From Mead, the river flows down through Lake Havasu and into California, where the All-American Canal siphons off much of what remains of its water for cities and for farmers in the Imperial Valley, who grow 80 percent of the nation’s winter vegetables. Most years, the Colorado peters out not far from there, dying in the desert before it reaches the Gulf of California — but this spring, by some sort of a miracle and years of hard bargaining on the part of conservationists, a pulse of water made it through. The river was whole again, if just for a day.

There it was, the beleaguered Colorado, shimmering like quicksilver over the heads of the Aria clerks as they tended to customers who’d flown in from all over the world for a few nights of debauchery. “Right in the middle of the fucking bonfire,” Adam said.

I came to Las Vegas expecting to find a city on the brink — a city so ill-conceived and corrupt that it would be one of the first to fall as we begin to feel climate change’s full force. It may be just that. Balanced precariously atop that thin silver line through the desert — and atop an industry that, no matter how green its buildings, is fueled by gasoline and jet fuel that bring in 40 million visitors each year — Vegas could see a slow, painful decline.

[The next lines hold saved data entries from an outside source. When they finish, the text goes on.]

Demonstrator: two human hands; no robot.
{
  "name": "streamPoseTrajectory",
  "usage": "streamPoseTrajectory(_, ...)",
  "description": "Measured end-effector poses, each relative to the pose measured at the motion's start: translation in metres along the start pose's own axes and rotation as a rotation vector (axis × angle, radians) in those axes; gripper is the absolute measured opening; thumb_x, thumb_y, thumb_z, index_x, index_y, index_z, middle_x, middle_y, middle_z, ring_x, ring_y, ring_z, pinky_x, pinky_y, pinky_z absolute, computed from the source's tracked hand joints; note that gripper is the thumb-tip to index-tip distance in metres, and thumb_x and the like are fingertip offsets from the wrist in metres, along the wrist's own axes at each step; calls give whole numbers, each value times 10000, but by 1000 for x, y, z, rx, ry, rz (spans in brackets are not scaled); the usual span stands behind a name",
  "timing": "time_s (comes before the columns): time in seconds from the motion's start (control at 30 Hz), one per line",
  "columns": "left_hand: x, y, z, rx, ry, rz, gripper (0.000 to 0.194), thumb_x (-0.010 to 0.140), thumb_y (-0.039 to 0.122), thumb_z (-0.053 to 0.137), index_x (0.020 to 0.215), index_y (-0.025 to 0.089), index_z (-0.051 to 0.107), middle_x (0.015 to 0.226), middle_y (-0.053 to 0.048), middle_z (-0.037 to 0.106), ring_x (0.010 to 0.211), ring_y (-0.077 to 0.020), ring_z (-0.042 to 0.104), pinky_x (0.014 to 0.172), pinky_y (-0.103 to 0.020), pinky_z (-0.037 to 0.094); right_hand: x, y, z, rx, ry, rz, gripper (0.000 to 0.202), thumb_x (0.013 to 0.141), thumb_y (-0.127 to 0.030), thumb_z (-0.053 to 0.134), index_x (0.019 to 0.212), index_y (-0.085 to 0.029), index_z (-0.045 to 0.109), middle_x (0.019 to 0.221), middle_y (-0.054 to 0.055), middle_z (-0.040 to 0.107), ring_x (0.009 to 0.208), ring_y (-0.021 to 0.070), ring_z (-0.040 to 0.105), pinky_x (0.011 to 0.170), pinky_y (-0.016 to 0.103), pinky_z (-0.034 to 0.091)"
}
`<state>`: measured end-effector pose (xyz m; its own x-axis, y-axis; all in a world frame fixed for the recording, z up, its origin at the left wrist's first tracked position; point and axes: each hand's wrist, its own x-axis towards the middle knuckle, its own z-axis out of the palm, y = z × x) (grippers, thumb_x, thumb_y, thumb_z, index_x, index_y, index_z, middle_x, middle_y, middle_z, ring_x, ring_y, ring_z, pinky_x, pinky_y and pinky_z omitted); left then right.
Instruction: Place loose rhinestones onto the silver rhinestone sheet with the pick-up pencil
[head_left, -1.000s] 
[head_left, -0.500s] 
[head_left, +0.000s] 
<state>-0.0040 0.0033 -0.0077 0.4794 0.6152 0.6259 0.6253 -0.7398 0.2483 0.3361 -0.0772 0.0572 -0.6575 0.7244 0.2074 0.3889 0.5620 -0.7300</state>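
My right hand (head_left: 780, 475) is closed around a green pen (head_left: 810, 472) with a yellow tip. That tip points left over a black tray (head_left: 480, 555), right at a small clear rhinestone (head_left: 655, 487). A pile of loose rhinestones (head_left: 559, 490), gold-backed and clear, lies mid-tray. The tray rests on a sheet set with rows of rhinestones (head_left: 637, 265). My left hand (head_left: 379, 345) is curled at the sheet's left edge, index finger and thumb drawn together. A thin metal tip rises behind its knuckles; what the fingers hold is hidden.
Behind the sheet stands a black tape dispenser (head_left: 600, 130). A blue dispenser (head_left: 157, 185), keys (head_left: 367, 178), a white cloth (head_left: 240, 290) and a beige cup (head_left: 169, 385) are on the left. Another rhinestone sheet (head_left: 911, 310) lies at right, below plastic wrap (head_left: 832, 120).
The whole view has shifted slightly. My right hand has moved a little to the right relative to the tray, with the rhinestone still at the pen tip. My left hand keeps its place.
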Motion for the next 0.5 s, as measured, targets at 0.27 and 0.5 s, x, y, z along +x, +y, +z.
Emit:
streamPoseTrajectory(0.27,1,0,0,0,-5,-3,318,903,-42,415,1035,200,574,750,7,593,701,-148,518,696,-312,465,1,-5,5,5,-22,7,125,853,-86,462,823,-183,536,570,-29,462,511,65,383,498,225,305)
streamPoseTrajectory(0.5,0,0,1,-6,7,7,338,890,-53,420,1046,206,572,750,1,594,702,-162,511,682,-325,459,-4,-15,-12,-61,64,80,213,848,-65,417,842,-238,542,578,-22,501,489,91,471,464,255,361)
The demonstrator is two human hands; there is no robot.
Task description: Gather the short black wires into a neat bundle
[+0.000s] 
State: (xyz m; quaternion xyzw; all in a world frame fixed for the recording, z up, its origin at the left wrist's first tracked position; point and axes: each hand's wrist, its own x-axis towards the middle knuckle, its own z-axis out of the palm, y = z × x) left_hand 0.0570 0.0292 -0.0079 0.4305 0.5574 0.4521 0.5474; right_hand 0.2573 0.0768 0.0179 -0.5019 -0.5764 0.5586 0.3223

But compared to a city like Miami, which will likely be blown or flooded right off the map, Vegas faces much slower-moving threats: the gradual rise in temperature, the decades-long decline of the river.

It might seem like a cliché, but the city of Las Vegas itself is a gamble — and the stakes are incredibly high. The big question is who will win and who will lose, and whether those who have built this bonfire will heed the warnings hidden right here, in the heart of the flames, or continue to burn as long as the fuel holds out.